Media otomotif asal China, AutoReport, harus membayar ganti rugi senilai 5 juta yuan atau sekitar Rp12 miliar kepada Xiaomi Corporation. Putusan ini diambil pengadilan setelah Xiaomi memenangkan gugatan pencemaran nama baik yang diajukan terhadap AutoReport.
Dalam putusannya, majelis hakim menilai AutoReport telah menyebarkan konten keliru yang merugikan reputasi dan citra Xiaomi. Konten yang disebarkan memiliki unsur penghinaan serta tidak melalui verifikasi faktual yang memadai.
Pelanggaran Hak Reputasi Xiaomi
AutoReport menggunakan akun di berbagai platform daring untuk menyebarkan informasi yang salah atribusi. Hal ini dianggap mencederai citra merek Xiaomi di mata publik. Pengadilan menegaskan bahwa tindakan tersebut telah melanggar hak reputasi perusahaan.
Sebagai bagian dari putusan, AutoReport diminta menghapus seluruh konten bermasalah dan menyampaikan permintaan maaf terbuka kepada Xiaomi. Tindakan ini menegaskan pentingnya menjaga akurasi dalam pemberitaan agar tidak merugikan pihak lain.
Respons Xiaomi Terhadap Putusan
Xiaomi menegaskan akan menerima kritik, saran, dan pengawasan dari masyarakat secara terbuka. Namun, perusahaan menolak informasi palsu yang menyesatkan dan fitnah yang merugikan nama baiknya. Xiaomi siap menggunakan jalur hukum untuk melindungi hak dan kepentingan sahnya.
Pernyataan resmi dari Xiaomi menyatakan, "Kami akan menggunakan senjata hukum dengan tegas mempertahankan hak dan kepentingan kami atas penghinaan dan fitnah yang tersebar."
Latar Belakang AutoReport dan Hubungannya dengan Industri Otomotif China
AutoReport diketahui berafiliasi dengan Yiche.com, salah satu portal terkemuka dalam peliputan industri otomotif di China.

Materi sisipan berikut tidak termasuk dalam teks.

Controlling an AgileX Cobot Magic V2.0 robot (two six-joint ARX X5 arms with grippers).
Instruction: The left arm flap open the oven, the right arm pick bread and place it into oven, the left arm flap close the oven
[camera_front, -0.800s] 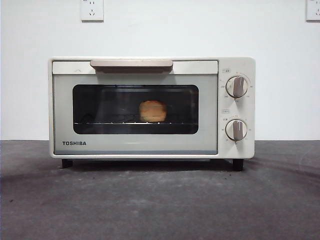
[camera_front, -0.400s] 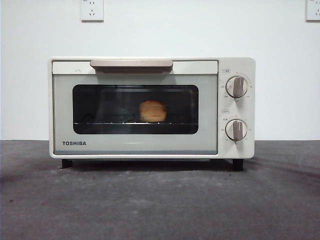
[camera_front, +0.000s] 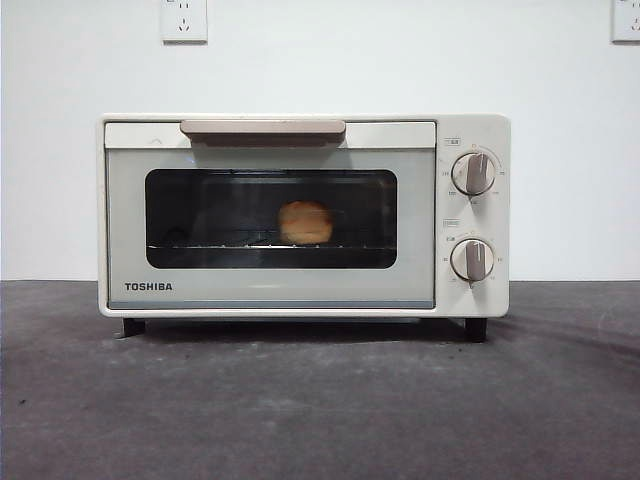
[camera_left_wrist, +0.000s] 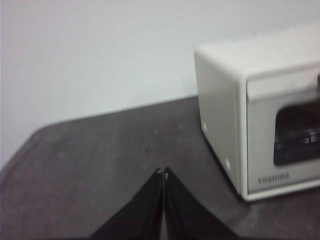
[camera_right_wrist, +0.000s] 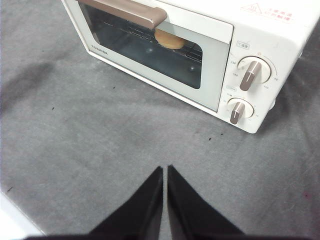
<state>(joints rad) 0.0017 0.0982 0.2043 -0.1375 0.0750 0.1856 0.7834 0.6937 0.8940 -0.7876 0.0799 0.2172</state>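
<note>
The cream-white TOSHIBA oven (camera_front: 300, 215) stands in the middle of the table with its glass door shut. The golden bread (camera_front: 306, 222) lies on the wire rack inside, seen through the window. It also shows in the right wrist view (camera_right_wrist: 170, 40), behind the beige handle (camera_right_wrist: 125, 12). My left gripper (camera_left_wrist: 163, 172) is shut and empty, well off the oven's (camera_left_wrist: 260, 115) left side above the table. My right gripper (camera_right_wrist: 165, 170) is shut and empty, pulled back above the table in front of the oven (camera_right_wrist: 210, 55). Neither gripper shows in the front view.
Dark grey table top (camera_front: 320, 400) stretches in front of the oven. A white wall with two sockets (camera_front: 184, 20) stands behind. Two round knobs (camera_front: 473, 173) sit on the oven's right panel. The table's edge (camera_right_wrist: 15, 220) shows in the right wrist view.
</note>
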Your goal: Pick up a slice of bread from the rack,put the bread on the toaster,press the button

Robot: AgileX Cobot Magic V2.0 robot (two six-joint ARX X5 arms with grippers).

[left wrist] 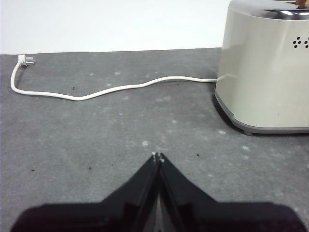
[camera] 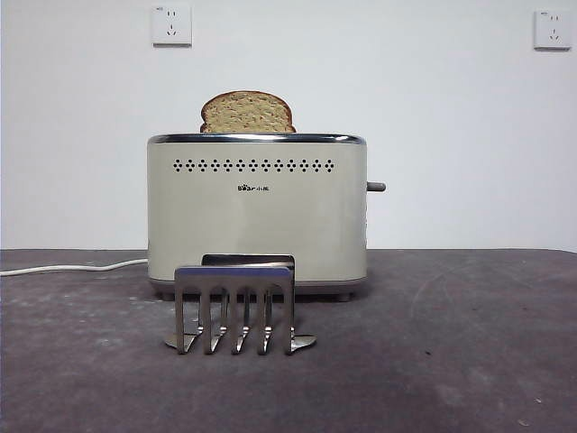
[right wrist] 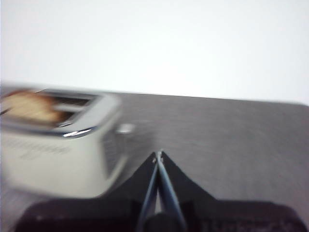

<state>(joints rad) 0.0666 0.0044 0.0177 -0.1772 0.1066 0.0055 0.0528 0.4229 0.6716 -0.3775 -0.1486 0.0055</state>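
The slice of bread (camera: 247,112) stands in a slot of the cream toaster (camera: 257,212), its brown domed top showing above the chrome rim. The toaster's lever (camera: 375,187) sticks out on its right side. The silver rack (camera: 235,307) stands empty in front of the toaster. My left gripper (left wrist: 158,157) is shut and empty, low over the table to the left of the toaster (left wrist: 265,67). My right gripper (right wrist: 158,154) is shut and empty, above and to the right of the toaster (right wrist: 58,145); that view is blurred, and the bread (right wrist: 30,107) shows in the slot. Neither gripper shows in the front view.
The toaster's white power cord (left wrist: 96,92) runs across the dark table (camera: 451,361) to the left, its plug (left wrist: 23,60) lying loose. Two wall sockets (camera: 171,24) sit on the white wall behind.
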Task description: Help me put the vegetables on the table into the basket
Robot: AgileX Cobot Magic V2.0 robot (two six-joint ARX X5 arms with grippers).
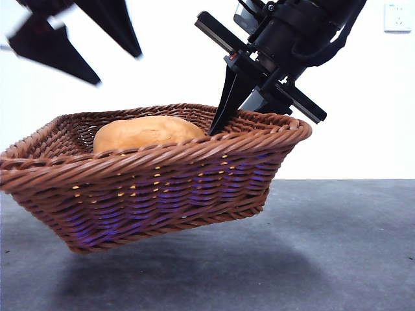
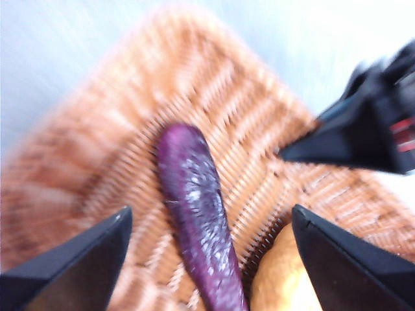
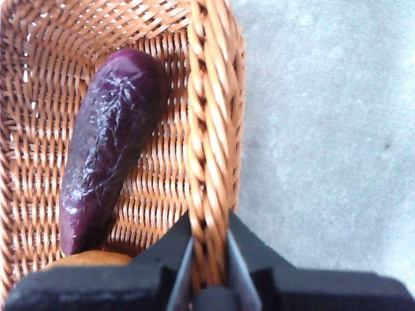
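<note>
The brown wicker basket (image 1: 162, 188) is tilted, its right end raised off the table (image 1: 343, 246) with a shadow beneath it. My right gripper (image 1: 233, 120) is shut on the basket's rim (image 3: 207, 129), one jaw inside and one outside. Inside lie the orange-brown potato (image 1: 146, 133) and the dark purple eggplant (image 3: 107, 142), with the potato (image 3: 91, 259) at one end of the eggplant. My left gripper (image 1: 117, 68) hangs open above the basket's left part, over the eggplant (image 2: 194, 214) and potato (image 2: 282, 278), holding nothing. The left wrist view is blurred.
The dark grey table (image 3: 324, 129) stretches beside and in front of the basket. A white wall stands behind, with a socket (image 1: 397, 17) at the upper right. My right gripper (image 2: 363, 136) also shows in the left wrist view.
</note>
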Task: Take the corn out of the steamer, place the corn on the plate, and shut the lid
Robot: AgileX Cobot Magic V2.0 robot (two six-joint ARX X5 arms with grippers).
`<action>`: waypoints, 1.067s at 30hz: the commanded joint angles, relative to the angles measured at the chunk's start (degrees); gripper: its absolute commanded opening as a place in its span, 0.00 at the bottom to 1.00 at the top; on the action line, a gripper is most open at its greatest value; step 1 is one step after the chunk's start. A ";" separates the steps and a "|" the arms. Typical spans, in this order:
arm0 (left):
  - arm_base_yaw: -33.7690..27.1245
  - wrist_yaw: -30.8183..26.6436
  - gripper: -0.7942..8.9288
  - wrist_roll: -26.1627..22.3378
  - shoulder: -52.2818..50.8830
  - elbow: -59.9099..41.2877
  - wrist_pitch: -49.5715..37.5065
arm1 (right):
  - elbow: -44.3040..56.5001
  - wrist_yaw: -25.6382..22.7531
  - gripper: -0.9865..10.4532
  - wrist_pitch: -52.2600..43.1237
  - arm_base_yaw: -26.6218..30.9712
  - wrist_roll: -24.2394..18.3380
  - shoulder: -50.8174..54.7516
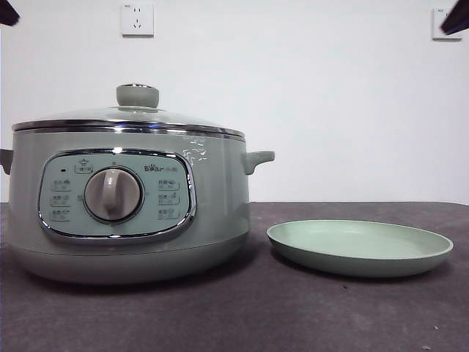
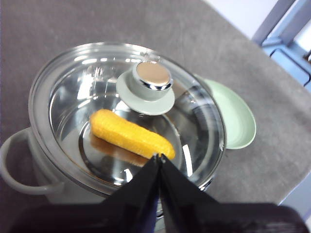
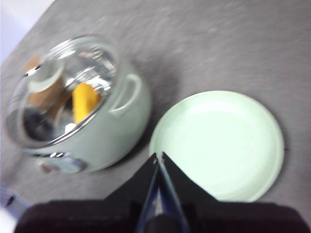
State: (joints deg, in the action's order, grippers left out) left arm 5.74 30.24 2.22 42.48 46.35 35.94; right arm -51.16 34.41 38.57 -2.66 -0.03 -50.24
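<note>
The steamer (image 1: 128, 209) stands on the dark table (image 1: 242, 315) with the lid (image 1: 128, 117) closed on it. The corn (image 2: 131, 134) lies inside the steamer, on its shiny bottom, seen through the glass. The plate (image 1: 359, 248) is just beside the steamer, bare. The left gripper (image 2: 158, 156) hangs above the steamer, jaws closed together and holding nothing. The right gripper (image 3: 159, 155) hangs above the plate's edge nearest the steamer, closed too.
</note>
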 commanded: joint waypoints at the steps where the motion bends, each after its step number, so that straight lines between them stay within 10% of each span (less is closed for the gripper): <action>1: -0.04 0.24 0.30 -2.40 2.80 2.19 0.94 | -0.31 1.62 0.26 0.07 -0.15 -2.01 -1.75; 5: -0.02 0.22 0.51 -2.32 5.09 3.80 0.70 | -0.31 1.07 0.47 0.13 -0.15 -1.84 -3.52; 15: 3.80 -0.92 0.51 -0.09 11.89 8.20 -9.40 | -0.33 1.22 0.47 -2.25 -0.81 0.70 -4.11; 32: 17.31 -19.96 0.51 -2.97 32.59 16.85 -10.67 | -0.33 1.05 0.47 -4.02 -2.40 2.29 -4.15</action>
State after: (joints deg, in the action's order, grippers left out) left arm 22.74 10.87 0.25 74.46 63.18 25.71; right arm -51.40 35.44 34.74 -4.91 1.74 -54.26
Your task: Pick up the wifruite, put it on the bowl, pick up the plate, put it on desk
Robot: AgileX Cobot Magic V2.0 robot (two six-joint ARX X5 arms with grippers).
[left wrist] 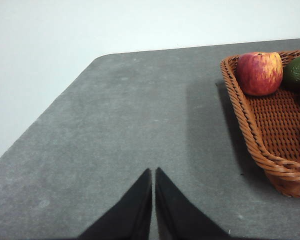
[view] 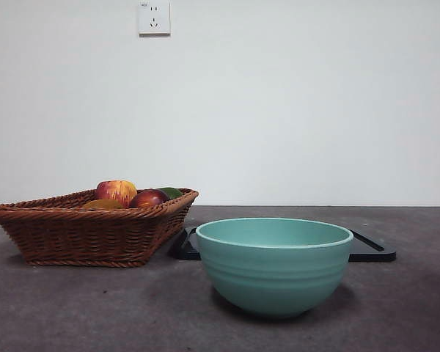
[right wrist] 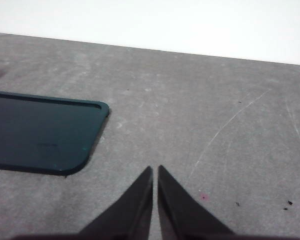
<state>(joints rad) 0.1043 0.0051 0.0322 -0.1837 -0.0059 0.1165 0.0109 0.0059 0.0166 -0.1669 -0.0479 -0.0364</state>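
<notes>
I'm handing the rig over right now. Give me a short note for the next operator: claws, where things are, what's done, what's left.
Left claw: shut, empty, above bare desk beside the basket.
Right claw: shut, empty, above the desk near the tray.
Fruit: apple and other fruit lie in the basket.
Bowl: upright on the desk in front of the tray; from the low front view nothing shows above its rim.
Done: nothing visible.
Left: fruit into the bowl, then the plate step.
</notes>
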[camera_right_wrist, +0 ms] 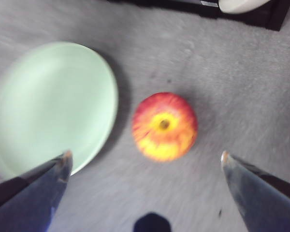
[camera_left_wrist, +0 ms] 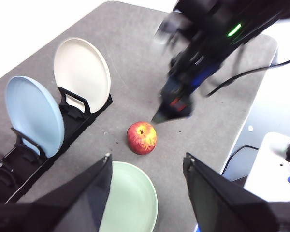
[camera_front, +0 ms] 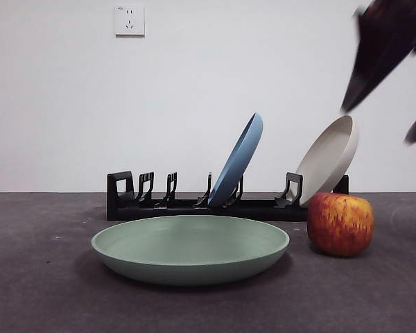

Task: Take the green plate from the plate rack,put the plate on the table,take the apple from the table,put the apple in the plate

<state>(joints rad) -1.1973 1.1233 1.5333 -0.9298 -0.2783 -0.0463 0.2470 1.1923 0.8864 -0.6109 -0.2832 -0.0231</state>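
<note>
We see the green plate [camera_front: 191, 248] lying flat on the bench [camera_front: 41, 291], in front of the rack [camera_front: 194, 205]. The apple [camera_front: 340, 223] stands on the bench just beside the plate, near the rack's end, not touching the plate as far as the wrist views show.

In the rack, a blue plate [camera_front: 237, 159] leans in a middle slot and a beige plate [camera_front: 329, 158] leans at the end nearest the apple. A wall socket [camera_front: 130, 20] sits high on the white wall behind.

The right gripper [camera_right_wrist: 145, 162] hangs above the apple, its jaws spread wide and holding nothing; in its wrist view the apple [camera_right_wrist: 165, 126] lies between the two jaw tips, with the green plate [camera_right_wrist: 53, 106] off to one side. In the front view we find this arm as a dark blurred shape at the upper corner over the apple.

The left gripper [camera_left_wrist: 147, 162] waits higher up, jaws open wide and empty, looking down on the apple [camera_left_wrist: 141, 137], the green plate [camera_left_wrist: 130, 203], the rack [camera_left_wrist: 48, 145] and the right arm [camera_left_wrist: 193, 67].
</note>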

Versi internasionalnya adalah Bitauto.com yang dikenal luas sebagai sumber informasi ekonomi dan perkembangan otomotif.
Yiche.com didirikan oleh William Li, pendiri Nio, perusahaan otomotif listrik ternama. Sementara itu, pendiri Xiaomi, Lei Jun, tercatat sebagai salah satu investor awal di Nio, menandakan hubungan yang cukup erat dalam aktivitas bisnis otomotif dan teknologi.
Artikel Kontroversial yang Memicu Gugatan
AutoReport sebelumnya menerbitkan sejumlah artikel orisinal terkait Xiaomi Auto. Namun, rincian resmi mengenai artikel mana yang menyebabkan munculnya gugatan belum dipublikasikan secara detail. Informasi ini masih menjadi titik tanya di kalangan pengamat dan masyarakat.
Meskipun begitu, fakta bahwa gugatan berhasil menunjukkan adanya pelanggaran serius yang berdampak pada reputasi Xiaomi secara signifikan.
Dampak Putusan bagi Media dan Industri Otomotif
Kasus ini memberikan pelajaran bagi media otomotif di China maupun dunia tentang pentingnya verifikasi fakta dalam pemberitaan. Penyebaran informasi tanpa dasar yang kuat dapat berakibat pada tindakan hukum dan kerugian finansial yang besar.
Media juga diingatkan untuk bertanggung jawab dalam menyampaikan konten agar tidak merusak reputasi pihak lain. Kejadian ini menjadi contoh konkret bagaimana hukum dapat melindungi perusahaan dari pencemaran nama baik di era digital.
Poin Penting dari Putusan Pengadilan
- AutoReport diwajibkan menghapus semua konten yang merugikan Xiaomi.
- Media tersebut harus meminta maaf secara terbuka kepada Xiaomi.
- AutoReport harus membayar ganti rugi sebesar 5 juta yuan (Rp12 miliar).
- Pengadilan menegaskan penyebaran informasi tanpa verifikasi yang memadai sebagai pelanggaran hak reputasi.
Kasus ini menunjukkan peran penting hukum dalam menjaga ekosistem informasi yang sehat dan adil bagi perusahaan teknologi besar seperti Xiaomi. Di sisi lain, media diharapkan lebih berhati-hati dalam pemberitaan terutama mengenai isu yang sensitif pada reputasi brand ternama.
Dengan dikeluarkannya putusan ini, Xiaomi memperkuat posisi hukum dan menjaga citra perusahaan, sekaligus memberi peringatan kepada media terkait penyebaran informasi yang tidak akurat dan merugikan. Hingga kini, publik dan pelaku industri otomotif serta teknologi terus mengamati perkembangan kasus ini sebagai bagian penting dalam dinamika komunikasi dan hukum digital di China.